I wish my blog wouldn’t continue to bite me on the arse (not in the good way); I’ve held my finger over “Delete Blog?” button so many times.

I can understand why Zoe might want to start afresh, but this sentiment feels wrong and offensive – like book burning.

The other worry is for those who might want to start a political career. James Joyner at the Outside the Beltway blog discusses Philosopher Kings and the potential for a blogger-turned politician.

It seems to me that the chief barrier to bloggers getting elected to public office isn’t so much their typically introverted personalities or lack of access to money but the mere fact that we’ve accumulated a long paper (pixel?) trail of recording every fool thought that’s passed through our minds over the last several years. Even bright, thoughtful, decent types like [Ross] Douthat and [Ezra] Klein — and Lord knows, [Mickey] Kaus and [James] Joyner — have written things that would kill a campaign dead, dead, dead if it showed up in an attack ad.

We could certainly add Sri Hundal and the rest of the Liberal Conspiracy team to that list.

However, Joyner’s underlying attitude is defeatest. I prefer the alternative model, whereby blogging your thoughts allows you to spot holes, inconsistencies and hypocrisy in your own logic.

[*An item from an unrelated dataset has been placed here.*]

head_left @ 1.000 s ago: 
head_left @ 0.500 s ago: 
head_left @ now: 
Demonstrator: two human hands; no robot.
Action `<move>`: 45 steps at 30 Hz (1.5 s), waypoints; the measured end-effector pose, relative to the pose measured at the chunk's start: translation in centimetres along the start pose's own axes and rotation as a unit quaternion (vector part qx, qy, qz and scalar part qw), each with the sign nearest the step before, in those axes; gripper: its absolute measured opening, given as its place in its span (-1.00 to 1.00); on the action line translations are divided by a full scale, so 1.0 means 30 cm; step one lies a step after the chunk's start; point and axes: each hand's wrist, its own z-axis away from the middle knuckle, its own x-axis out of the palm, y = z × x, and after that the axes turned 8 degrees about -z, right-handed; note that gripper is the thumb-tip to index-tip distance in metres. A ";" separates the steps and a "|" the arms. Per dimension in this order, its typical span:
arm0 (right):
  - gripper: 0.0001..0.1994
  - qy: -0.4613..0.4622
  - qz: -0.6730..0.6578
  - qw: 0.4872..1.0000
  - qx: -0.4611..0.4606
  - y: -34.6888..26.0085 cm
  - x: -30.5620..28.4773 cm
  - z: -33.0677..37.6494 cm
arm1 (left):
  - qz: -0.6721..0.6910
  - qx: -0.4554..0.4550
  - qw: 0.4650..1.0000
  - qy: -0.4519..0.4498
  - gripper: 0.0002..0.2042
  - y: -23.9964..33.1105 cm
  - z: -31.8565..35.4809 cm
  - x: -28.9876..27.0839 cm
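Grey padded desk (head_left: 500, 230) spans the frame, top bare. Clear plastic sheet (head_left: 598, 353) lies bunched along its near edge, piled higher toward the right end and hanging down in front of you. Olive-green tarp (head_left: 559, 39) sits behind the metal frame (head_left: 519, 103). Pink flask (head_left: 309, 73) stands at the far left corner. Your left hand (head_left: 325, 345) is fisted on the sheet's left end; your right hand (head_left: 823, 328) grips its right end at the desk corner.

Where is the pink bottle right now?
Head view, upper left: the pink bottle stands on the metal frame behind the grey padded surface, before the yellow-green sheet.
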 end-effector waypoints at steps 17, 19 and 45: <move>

This is Andrew Sullivan’s stated creed and I think it is this principle which sustains him as one of the most read blogs, both in the USA and internationally.

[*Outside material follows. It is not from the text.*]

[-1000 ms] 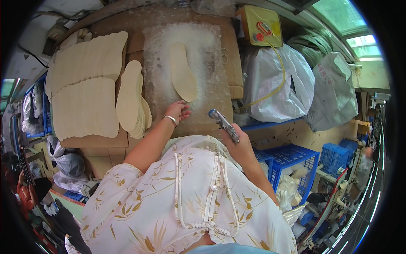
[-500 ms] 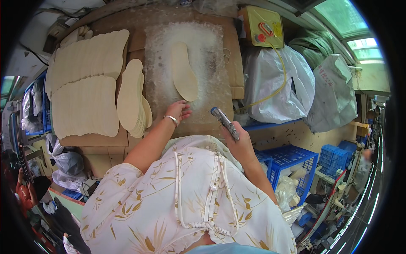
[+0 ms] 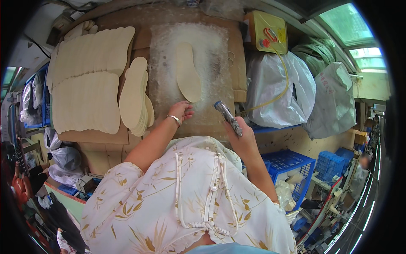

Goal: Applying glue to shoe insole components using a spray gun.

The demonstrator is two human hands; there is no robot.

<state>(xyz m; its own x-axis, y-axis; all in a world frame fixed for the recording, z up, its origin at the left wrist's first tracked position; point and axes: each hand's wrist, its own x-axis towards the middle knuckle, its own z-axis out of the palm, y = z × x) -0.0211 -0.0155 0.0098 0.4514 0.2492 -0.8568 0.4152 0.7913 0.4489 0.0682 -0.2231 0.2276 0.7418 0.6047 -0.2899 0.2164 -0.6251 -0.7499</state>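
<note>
A single cream insole (image 3: pixel 188 74) lies flat on a whitish, residue-crusted patch (image 3: pixel 213 55) of the work table, its heel end toward me. Just below that heel is my left hand (image 3: pixel 182 111), open, with its fingers apart and nothing held; whether a fingertip touches the heel edge I cannot tell. To the right, my right hand (image 3: pixel 244 139) is closed around a metal spray gun (image 3: pixel 228 118). The gun's blue-ringed end points forward and left, toward the table. My palm hides part of its handle.
Left of the patch stand a small insole pile (image 3: pixel 133 99) and large overlapping insole stacks (image 3: pixel 86 101) on cardboard. A yellow container (image 3: pixel 266 31) with a yellow hose (image 3: pixel 284 80) is at the far right, above a white plastic bag (image 3: pixel 270 97). A blue crate (image 3: pixel 292 163) sits below.
The view has shifted slightly, so things on the table appear further right. My right hand has raised the spray gun a little. My left hand stays by the insole's heel.
</note>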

In UK, the political ‘attack ad’ is still a concept in its infancy. That may change during the forthcoming election campaign, but the parties still seem above that sort of thing. In any case, attack adverts posted on YouTube, can be instantly countered with an ‘reply’ video which links to the context from which the offending paragraph had been pulled. Anyone who blogs is likely to have the skills to do this within the hour. I think that anyone who tried to smear someone with quotes from their own blog at, say, a public hustings, could be easily discredited. A politician who knew what he or she had written (and it is suprisingly easy to remember your arguments, once they have been typed and posted) could easily call-out such a smear or ‘gotcha’ question for what it really is – pathetic and lazy political opportunism.

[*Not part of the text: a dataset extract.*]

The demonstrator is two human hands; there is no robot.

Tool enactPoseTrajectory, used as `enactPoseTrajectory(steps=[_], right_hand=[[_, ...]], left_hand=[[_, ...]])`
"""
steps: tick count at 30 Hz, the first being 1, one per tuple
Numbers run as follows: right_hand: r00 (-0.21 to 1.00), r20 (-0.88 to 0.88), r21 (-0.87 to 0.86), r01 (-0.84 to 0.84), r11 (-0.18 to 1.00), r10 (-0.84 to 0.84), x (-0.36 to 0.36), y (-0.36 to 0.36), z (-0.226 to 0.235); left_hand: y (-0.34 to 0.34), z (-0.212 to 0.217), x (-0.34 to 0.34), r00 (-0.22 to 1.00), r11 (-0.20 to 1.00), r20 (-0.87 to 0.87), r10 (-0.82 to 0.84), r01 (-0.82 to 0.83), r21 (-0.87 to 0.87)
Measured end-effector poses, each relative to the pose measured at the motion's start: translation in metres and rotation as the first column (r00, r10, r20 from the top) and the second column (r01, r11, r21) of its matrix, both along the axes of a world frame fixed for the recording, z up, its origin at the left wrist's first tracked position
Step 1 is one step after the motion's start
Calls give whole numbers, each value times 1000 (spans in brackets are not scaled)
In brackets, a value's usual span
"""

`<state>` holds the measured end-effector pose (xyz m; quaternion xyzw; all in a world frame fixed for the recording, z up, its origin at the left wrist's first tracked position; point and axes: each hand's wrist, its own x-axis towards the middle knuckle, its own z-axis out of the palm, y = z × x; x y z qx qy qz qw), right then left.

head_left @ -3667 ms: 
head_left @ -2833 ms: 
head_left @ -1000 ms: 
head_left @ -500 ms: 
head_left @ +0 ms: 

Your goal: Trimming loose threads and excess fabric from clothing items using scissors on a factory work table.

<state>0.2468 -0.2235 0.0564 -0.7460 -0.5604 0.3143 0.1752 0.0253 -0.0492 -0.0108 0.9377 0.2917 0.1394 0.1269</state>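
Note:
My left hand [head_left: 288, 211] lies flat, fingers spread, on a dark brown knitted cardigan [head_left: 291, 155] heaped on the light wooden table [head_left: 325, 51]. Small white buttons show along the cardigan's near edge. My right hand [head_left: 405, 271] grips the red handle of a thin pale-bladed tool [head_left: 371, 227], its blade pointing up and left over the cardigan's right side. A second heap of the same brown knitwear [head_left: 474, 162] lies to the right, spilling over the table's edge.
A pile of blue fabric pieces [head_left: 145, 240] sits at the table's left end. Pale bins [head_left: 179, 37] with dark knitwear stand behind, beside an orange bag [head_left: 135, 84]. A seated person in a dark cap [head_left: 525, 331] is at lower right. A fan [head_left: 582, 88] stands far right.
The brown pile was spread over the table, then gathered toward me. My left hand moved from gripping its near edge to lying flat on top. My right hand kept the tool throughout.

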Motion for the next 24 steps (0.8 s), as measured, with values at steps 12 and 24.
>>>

However, this sort of approach only really works if you engage properly with comments and corrections on the blog. Selective deafness to criticisms only makes the problem worse. I know this is the frustration of people like Justin and Tim when trying to hold Iain to account.

Indeed, it is via Iain Dale that another example of The-Internet-Coming-Back-To-Bite-You emerges. Anna Arrowsmith is a Liberal Democrat Prospective Parliamentary Candidate, and a director of porn films. Since the Lib Dems tend to espouse “live and let live” style policies, I think this is relatively uncontroversial, but the BBC did a story on it anyway. Iain notes that Arrowsmith’s website also says something far more damaging:

Anna is liberal and open-minded but politically she supports The Labour Party, for all its sins.


Only, not really. The website is clearly several years old (it has plenty of <table> tags for layout, an archeological relic in web design terms) and a quick peak at the Internet Archive shows the biography was written in 2004. Likely poor Ms Arrowsmith forgot to update her biography when she switched parties, which doesn’t make it any less awkward. A more practiced blogger would have remembered when and where they endorsed piolitical parties, and made a correction to the internet record at the right time. Nonetheless, its another example of how the Internet’s perfect memory often foils our best laid plans. Hopi has more on the Arrowsmith story.

Ultimately though, I think that the wisdom of XKCD should see us through. Zoe Margolis, James Joyner and Anna Arrowsmith should all print this out and pin it to the wall above their computer screens. Then, stop worrying, and get on with being themselves as best they can.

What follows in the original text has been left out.